Киль узнать нельзя с тех пор, что я тут не был, а именно с 1872 года; что они понастроили – это удивительно и масса сильных батарей. Мы бросили якорь между «Baden» и английским «Minotaur», против самого дворца. В 12 часов отправились в Берлин, а «Держава» сейчас же отправится обратно в Копенгаген, и я посылаю это письмо с В.Г. Басаргиным.

Скоро 7 часов и вы пойдете все к обеду; Боже, что я бы дал быть снова с вами там, авось кто-нибудь вспомнит и пожалеет мое отсутствие. Что за грустный был вчерашний последний обед, как я держался, чтобы не плакать, такую тоску и грусть чувствовал я все время. Ехали мы вагоне все вместе, но разговаривать я не мог, не до этого мне было, а представил, что я сплю.

На станции в Копенгагене меня проводило все семейство графа Толя[157] и все наше посольство, священник и офицеры Гвардейского батальона, получившие ордена. Мой друг старый швейцар со своей медалью трогательно прощался со мной. Потом мы сели втроем с George и генералом Shreiber[158] в коляску и поехали к Толботену[159], где никого, к счастью, не было, кроме адмиралов Scieve и Kriger и Аxil Бликсена[160].

На «Державе» закусили и пили чай, а в 3 ¼ 2 снялись с якоря и отправились в море, простившись с милым Копенгагеном и дорогой Данией! Ужасно было тяжело и грустно. Спал я, к счастью, хорошо, но чувствовал себя совершенно разбитым морально.

Теперь пора кончить письмо. Еще раз благодарю дорогих Papa Christian[161] и Маman Louise, Alix, Bertie[162], Fredi и всех за их ласки. Передай им всем мой поклон, а в особенности Victoria и Маnd, которые всегда так милы со мною и любят меня, не знаю за что!

До свидания, моя милая душка Минни. От всего любящего сердца обнимаю тебя. Целую Ксению, Ники, Мишу и Ольгу. Христос с вами, мои душки.

Твой верный друг Саша.

(ГАРФ. Ф. 642. Оп. 1, Д. 710. Л. 7—10 об.)

VIII

Берлин. 29 сентября 1889 г.

Моя милая душка Минни!

Вот мы уже в этом поганом Берлине и просто в отчаянии с Georgy попасть в этот омут!

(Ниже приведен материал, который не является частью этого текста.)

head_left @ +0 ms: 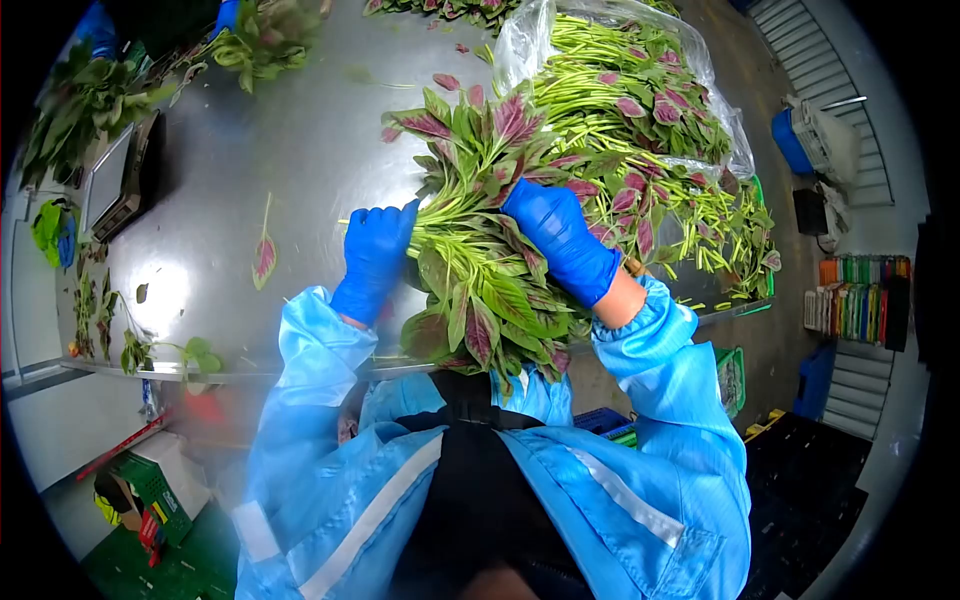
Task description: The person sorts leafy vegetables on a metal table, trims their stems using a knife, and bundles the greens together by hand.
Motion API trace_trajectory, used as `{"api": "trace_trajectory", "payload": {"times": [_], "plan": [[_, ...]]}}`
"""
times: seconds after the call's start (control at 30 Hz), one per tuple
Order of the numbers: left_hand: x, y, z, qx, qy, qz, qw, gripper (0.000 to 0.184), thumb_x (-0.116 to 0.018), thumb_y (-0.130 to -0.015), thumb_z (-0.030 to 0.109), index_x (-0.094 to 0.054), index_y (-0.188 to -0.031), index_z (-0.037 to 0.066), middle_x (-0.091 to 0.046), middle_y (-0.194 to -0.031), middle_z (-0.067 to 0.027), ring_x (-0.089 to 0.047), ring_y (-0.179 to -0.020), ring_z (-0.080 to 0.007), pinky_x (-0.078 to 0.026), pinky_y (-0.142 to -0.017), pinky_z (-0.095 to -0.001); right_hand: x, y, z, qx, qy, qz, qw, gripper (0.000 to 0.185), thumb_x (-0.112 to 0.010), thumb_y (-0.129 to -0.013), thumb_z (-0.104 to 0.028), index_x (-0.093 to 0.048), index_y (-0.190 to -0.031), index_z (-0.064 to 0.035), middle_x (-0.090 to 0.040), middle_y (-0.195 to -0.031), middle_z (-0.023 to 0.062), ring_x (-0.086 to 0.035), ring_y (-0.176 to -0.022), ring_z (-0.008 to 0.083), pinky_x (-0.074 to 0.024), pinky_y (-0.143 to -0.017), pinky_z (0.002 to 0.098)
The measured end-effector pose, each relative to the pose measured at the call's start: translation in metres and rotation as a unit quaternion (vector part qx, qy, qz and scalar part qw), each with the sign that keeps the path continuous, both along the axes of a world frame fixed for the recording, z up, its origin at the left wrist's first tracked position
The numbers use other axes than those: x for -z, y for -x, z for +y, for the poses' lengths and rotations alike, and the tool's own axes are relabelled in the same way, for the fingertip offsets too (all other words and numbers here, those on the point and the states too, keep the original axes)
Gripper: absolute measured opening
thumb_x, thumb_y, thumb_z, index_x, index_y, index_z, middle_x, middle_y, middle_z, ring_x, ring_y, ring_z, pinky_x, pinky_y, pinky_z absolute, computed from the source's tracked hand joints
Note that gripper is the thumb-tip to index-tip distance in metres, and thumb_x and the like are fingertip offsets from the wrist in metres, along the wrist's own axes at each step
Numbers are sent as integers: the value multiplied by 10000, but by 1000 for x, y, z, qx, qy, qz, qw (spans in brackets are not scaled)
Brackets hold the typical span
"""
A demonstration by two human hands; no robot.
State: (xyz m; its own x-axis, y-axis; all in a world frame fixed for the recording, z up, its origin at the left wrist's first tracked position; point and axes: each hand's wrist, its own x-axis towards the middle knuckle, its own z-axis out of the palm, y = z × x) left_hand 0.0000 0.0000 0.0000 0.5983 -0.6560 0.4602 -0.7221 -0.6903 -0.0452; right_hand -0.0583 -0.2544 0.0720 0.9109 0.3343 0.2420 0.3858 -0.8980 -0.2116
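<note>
A large bunch of amaranth (490, 270), green leaves with purple-red centres, is held over the near edge of the metal table. My left hand (378, 255), in a blue glove, is closed around the pale stem ends on the bunch's left side. On the other side my right hand (562, 240), also blue-gloved, is closed among the leaves; its fingertips are partly hidden there. Just behind my right hand lies a heap of loose amaranth (650, 205). Beyond that, more amaranth stems (590, 75) lie in a clear plastic bag (525, 45).
A scale (120, 175) stands on the table (300, 130) at the left. One loose leaf (264, 258) lies left of my left hand. At the far left, another person's blue-gloved hand (226, 15) is beside a leafy bunch (262, 45). A green crate (155, 495) stands below the table.
</note>
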Motion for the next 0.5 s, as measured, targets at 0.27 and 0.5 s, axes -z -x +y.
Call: {"api": "trace_trajectory", "payload": {"times": [0.27, 0.5], "plan": [[0, -2, -2, 7, 6, -10, 1000, 432, -586, -733, 76, -589, -1160, 141, -490, -736, -17, -524, -679, -183, -426, -694, -341, 10, -2, 0, -39, 43, -38, 998, 137, -600, -759, -120, -643, -878, -67, -619, -765, 141, -632, -696, 313, -492, -567, 385], [1, 4, -2, -1, 24, 12, 1000, 440, -585, -725, 72, -603, -1157, 156, -532, -762, -17, -551, -710, -195, -428, -723, -344, 2, 0, 2, -44, 12, -108, 993, 340, -554, -783, -48, -580, -1122, -54, -586, -811, 133, -615, -655, 284, -483, -522, 348]]}}
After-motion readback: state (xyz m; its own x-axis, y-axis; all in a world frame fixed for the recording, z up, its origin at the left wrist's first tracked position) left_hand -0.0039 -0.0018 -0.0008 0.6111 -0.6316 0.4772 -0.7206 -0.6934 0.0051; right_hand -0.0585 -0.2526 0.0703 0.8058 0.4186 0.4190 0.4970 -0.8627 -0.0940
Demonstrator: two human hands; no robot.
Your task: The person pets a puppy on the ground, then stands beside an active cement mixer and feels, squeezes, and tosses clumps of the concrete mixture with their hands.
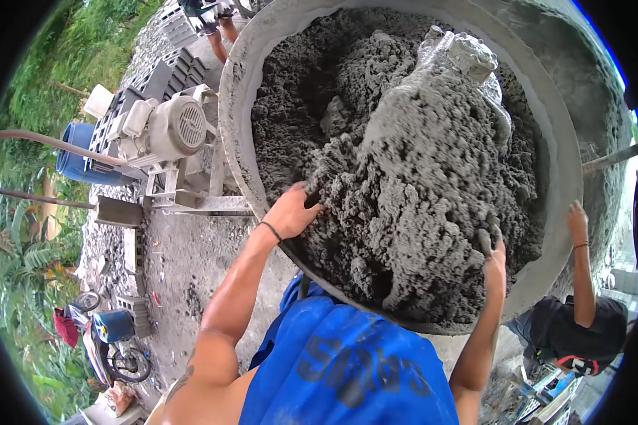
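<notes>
A round mixer drum [237, 106] full of damp grey concrete mix [404, 227] lies before me. A mix-coated metal piece [471, 57] sticks up from the heap at the upper right. My left hand [293, 211] reaches over the near rim at the left, with thumb and fingers apart and the fingertips partly hidden in the mix. On the right side of the heap, my right hand [495, 251] touches the mix, its outstretched fingers coated grey. Neither hand is closed round anything that I can see.
An electric motor [177, 127] on a metal frame stands left of the drum. A co-worker in a dark shirt [594, 329] is at the right, one hand [578, 221] near the rim. Concrete blocks [166, 78], a blue barrel [85, 152] and a motorbike [110, 340] are at the left.
</notes>
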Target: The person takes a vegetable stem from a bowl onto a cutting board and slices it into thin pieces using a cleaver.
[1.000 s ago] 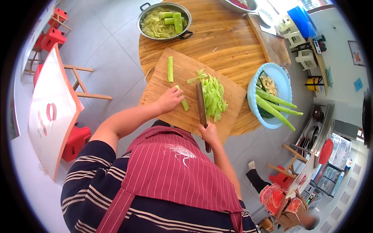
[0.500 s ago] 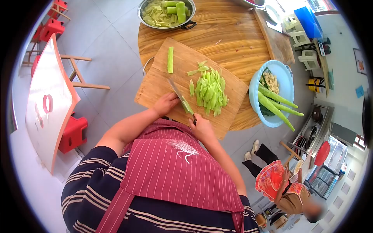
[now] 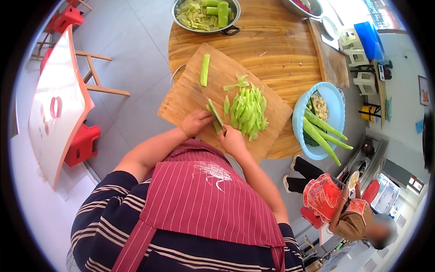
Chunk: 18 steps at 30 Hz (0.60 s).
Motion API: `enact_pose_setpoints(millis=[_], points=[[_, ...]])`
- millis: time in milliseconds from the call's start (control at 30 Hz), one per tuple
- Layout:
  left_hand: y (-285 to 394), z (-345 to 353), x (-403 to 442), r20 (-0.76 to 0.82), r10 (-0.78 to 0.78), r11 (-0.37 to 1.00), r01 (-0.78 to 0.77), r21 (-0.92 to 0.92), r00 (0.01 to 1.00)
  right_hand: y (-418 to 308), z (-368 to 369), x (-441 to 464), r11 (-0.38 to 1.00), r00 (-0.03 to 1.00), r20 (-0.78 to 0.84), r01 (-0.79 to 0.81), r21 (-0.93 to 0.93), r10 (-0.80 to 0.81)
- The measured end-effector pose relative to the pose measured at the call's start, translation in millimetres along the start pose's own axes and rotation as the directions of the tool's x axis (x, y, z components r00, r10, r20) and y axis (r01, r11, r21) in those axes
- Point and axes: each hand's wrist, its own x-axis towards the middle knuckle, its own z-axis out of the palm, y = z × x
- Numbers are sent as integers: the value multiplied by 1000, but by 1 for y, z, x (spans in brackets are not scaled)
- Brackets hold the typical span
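Observation:
On a wooden cutting board (image 3: 181, 97), my right hand (image 3: 233, 139) grips a kitchen knife (image 3: 215, 112) by its handle, the blade angled away from me toward the upper left. My left hand (image 3: 198, 122) is closed, fingertips down against a piece of green vegetable stem (image 3: 217, 127) beside the blade; part of the piece is hidden by the knife and hands. Right of the knife lies a heap of light green slices (image 3: 248, 110), with a few loose ones (image 3: 238, 83) above it. One uncut green strip (image 3: 205, 70) rests near the board's far left.
A metal pot (image 3: 174, 16) of cut green pieces stands at the table's far edge. At right, a light blue basin (image 3: 297, 122) holds long green stems and pale chunks. Another metal bowl (image 3: 318, 11) sits farther back. A person in a red apron (image 3: 324, 197) stands at right holding a plate.
The view has shifted slightly, moving the table things right and down. The knife now stands steeper over the stem piece, and my right hand is closer to my left. The other person has moved.

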Motion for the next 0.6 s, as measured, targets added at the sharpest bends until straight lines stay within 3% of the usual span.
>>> enact_pose_setpoints(millis=[100, 267, 400, 467, 533, 600], points=[[0, 3, -1, -21, 10, 1000, -10, 24, 1000, 4, -9, 0, 987, 997, -26, 70, 144, -67], [0, 7, -4, -114, 90, 986, -72, 147, 989, -9, -30, -34, 997, 991, 131, -28, -79, 39], [0, 8, 2, -170, 95, 988, -72, 134, 981, -6, -5, -1, 997, 995, 81, -61, -57, 65], [3, 2, 2, -118, 54, 994, -42, 100, 991, -3, 1, 13, 989, 995, -17, 97, 116, -95], [-3, 0, 8, -66, 21, 998, -17, 64, 998, -1, -4, 20, 981, 997, 3, 79, 176, -81], [-9, 1, 14, -215, 26, 997, -9, 80, 976, -2, -13, 18, 971, 998, 40, 47, 234, -58]])
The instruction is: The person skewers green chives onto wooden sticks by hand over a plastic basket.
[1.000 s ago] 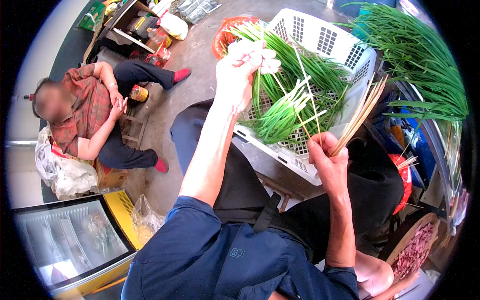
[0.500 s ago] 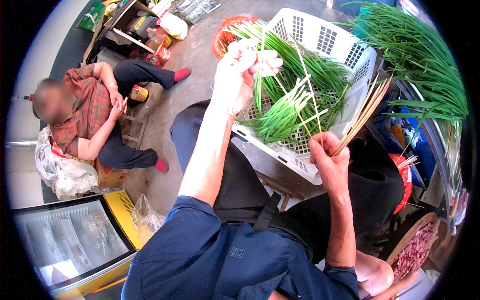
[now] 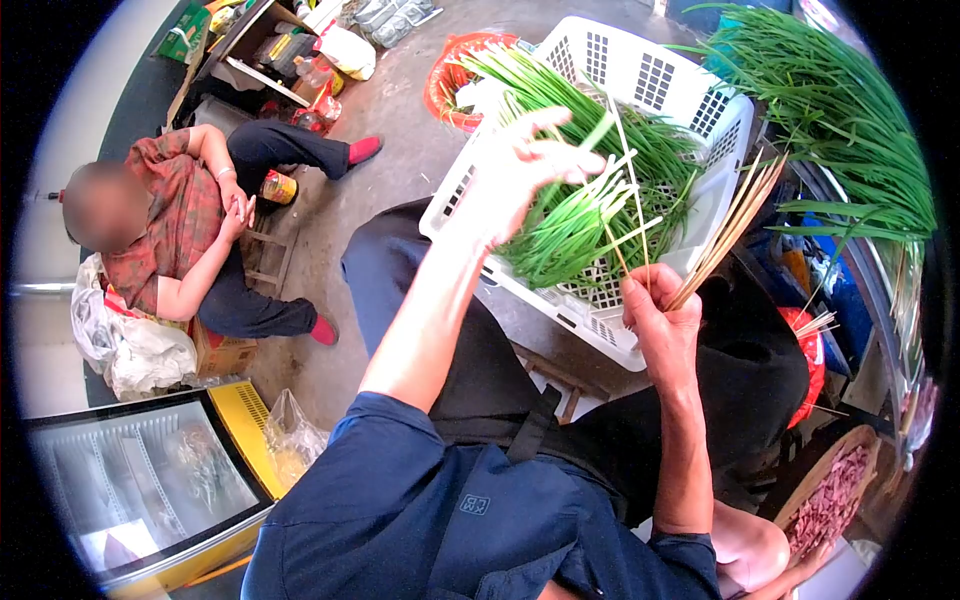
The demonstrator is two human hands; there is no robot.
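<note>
My left hand point(image 3: 525, 180) is over the near-left side of a white plastic basket point(image 3: 655, 78), fingers partly stretched. A pale green chive stalk point(image 3: 598, 132) shows at its fingertips, seemingly pinched between them. My right hand point(image 3: 662, 312) is closed around a bundle of bamboo skewers point(image 3: 738, 225) that fan upward to the right. From its thumb and forefinger a single thin skewer point(image 3: 614, 245) points up toward my left hand. Cut chives point(image 3: 565, 235) lie below my left hand, with longer chives point(image 3: 610, 120) behind them in the basket.
A large heap of chives point(image 3: 820, 110) lies at the upper right. Beyond the basket is a red bowl point(image 3: 436, 88). A seated person point(image 3: 185, 225) is at the left, above a glass-topped yellow freezer point(image 3: 240, 440). A round basket of reddish pieces point(image 3: 828, 495) sits at the lower right.
My left hand has moved down and right, closer to the single skewer, and its fingers have stretched out more. My right hand has hardly moved with its skewers.
</note>
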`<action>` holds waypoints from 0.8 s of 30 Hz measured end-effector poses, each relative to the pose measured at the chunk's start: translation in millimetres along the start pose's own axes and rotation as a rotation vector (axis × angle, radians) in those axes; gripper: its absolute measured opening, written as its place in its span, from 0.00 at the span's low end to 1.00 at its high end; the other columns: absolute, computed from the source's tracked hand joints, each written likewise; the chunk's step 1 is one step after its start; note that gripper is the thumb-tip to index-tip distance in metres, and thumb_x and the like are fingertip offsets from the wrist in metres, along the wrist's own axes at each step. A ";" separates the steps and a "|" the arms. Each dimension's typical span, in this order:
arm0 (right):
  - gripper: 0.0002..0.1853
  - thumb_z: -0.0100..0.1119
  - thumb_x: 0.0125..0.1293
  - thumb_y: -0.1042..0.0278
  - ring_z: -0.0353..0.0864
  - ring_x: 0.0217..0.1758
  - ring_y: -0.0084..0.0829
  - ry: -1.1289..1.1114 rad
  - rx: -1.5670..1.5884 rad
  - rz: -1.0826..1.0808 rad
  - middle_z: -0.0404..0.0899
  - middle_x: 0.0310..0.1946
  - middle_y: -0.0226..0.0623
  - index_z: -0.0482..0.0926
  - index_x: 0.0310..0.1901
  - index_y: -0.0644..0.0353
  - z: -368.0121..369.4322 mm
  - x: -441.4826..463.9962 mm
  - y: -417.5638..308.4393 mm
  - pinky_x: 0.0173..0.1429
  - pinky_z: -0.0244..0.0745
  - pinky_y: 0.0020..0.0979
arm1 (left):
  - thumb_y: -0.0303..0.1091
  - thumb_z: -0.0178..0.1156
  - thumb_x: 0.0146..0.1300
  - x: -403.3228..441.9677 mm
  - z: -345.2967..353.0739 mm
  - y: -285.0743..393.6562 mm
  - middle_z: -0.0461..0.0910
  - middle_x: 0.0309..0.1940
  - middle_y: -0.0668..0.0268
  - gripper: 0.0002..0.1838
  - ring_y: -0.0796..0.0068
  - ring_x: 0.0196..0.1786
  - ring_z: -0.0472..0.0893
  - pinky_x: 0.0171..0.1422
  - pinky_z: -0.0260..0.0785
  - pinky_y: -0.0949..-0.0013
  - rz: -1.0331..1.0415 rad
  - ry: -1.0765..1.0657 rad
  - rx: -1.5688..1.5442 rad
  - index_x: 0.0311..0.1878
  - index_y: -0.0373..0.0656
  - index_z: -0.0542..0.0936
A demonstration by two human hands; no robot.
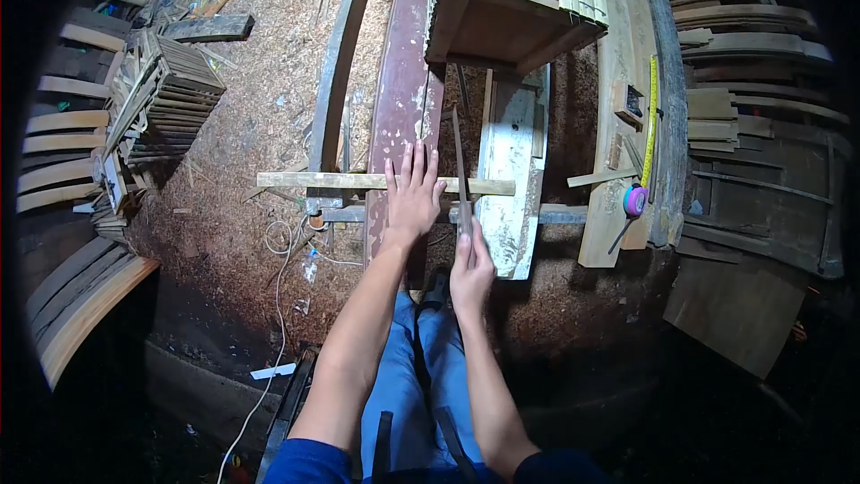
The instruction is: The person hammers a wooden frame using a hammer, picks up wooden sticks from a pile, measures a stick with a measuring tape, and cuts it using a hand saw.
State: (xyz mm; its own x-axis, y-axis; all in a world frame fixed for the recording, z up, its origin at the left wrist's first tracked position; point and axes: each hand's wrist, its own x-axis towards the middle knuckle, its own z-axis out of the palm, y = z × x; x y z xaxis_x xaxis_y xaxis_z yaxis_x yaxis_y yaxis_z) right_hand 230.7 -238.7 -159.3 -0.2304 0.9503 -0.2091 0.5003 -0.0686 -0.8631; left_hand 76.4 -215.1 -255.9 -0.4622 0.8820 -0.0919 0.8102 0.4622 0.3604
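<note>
A narrow wooden strip (313, 181) lies crosswise over a reddish-brown painted plank (403, 81). My left hand (412, 202) rests flat on it, fingers stretched forward across the strip and the plank. Just to the right, my right hand (472, 276) is closed around the handle of a handsaw (462, 166). The saw's thin blade points away from me and crosses the strip, right of my left hand. Whether its teeth touch the wood I cannot tell. Under the strip's right end is a whitish worn board (509, 224).
A slatted wooden box (511, 22) stands ahead. On the right, a pale plank (602, 237) carries a yellow tape measure (635, 201). Another slatted piece (175, 99) and curved wood pieces are at the left. A white cord (279, 323) runs over the shavings-covered floor.
</note>
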 end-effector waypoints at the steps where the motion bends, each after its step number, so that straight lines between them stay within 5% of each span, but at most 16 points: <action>1: 0.23 0.53 0.82 0.67 0.78 0.71 0.36 -0.017 -0.020 0.013 0.80 0.66 0.57 0.73 0.71 0.74 -0.1 3.2 -9.8 0.75 0.70 0.37 | 0.52 0.46 0.80 -1.6 0.6 1.2 0.49 0.87 0.59 0.34 0.60 0.89 0.45 0.88 0.28 0.36 0.008 0.047 0.017 0.84 0.50 0.59; 22: 0.24 0.51 0.83 0.69 0.77 0.71 0.33 -0.026 -0.012 -0.031 0.78 0.68 0.55 0.70 0.72 0.76 -2.4 -11.0 25.5 0.74 0.69 0.34 | 0.52 0.42 0.83 0.4 -2.1 0.1 0.42 0.88 0.58 0.33 0.56 0.89 0.40 0.87 0.24 0.35 -0.008 -0.077 -0.035 0.86 0.54 0.56; 24: 0.24 0.51 0.83 0.69 0.76 0.72 0.35 -0.018 0.094 0.098 0.78 0.68 0.55 0.70 0.72 0.75 -12.4 -41.2 10.8 0.75 0.69 0.35 | 0.52 0.41 0.83 1.4 -3.8 -0.3 0.42 0.88 0.58 0.33 0.57 0.89 0.40 0.87 0.24 0.35 -0.006 -0.064 -0.023 0.86 0.54 0.56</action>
State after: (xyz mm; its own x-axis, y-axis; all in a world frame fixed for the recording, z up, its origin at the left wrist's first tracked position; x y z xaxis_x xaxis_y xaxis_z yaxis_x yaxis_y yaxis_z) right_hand 256.0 -274.8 -154.3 -0.2002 0.9321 -0.3018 0.4413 -0.1893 -0.8772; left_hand 74.2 -214.4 -252.6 -0.4427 0.8834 -0.1536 0.7986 0.4663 0.3805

Как тяжело и невыносимо скучно быть в этой обстановке после нашей тихой, симпатичной жизни в Fredensborg!

Встреча была торжественная со всеми войсками берлинского гарнизона, которые потом прошли церемониальным маршем мимо нашего посольства на улице, а мы стояли с Императором и прочими на улице. Потом был большой завтрак с музыкой у нас в посольстве, который дал нам гр. Шувалов с женой и на котором было человек 50 за столом. После этого мы были с Georgy с визитами у Гильома[163] и императрицы[164], у Viki[165] и видел всех ее дочерей. Она очень плакала, рассказывая мне про своего бедного мужа и о его последних днях. Потом мы еще были у принцессы Мариан Фридрих Карл[166] и у Альбера Прусского[167] и его жены, которая очень симпатична и приятна. В ½ 5 принимали князя Бисмарка[168], который нарочно приехал сюда встретить меня и был даже на станции, чего он не делал ни для императора Австрийского, ни для короля Итальянского и, конечно, все пруссаки поспешили мне сообщить это.

Гильома я нашел гораздо более спокойным, чем прежде и он не так суетится и пристает; его жена очень постарела и выглядит гораздо старше его, но с большим апломбом и весьма достойна.

Погода, к счастью, великолепная, летняя и чудное солнце, но на душе тоска и грусть, когда подумаешь, что я мог бы еще быть все это время с вами в милой Дании, а тут ужасно тяжело и несимпатично. Теперь уже 3 часа и милая «Держава» должна быть обратно в Копенгаген, так что ты, надеюсь, получила мое письмо еще сегодня с Басаргиным. Более нет времени писать, фельдъегерь должен ехать в Копенгаген.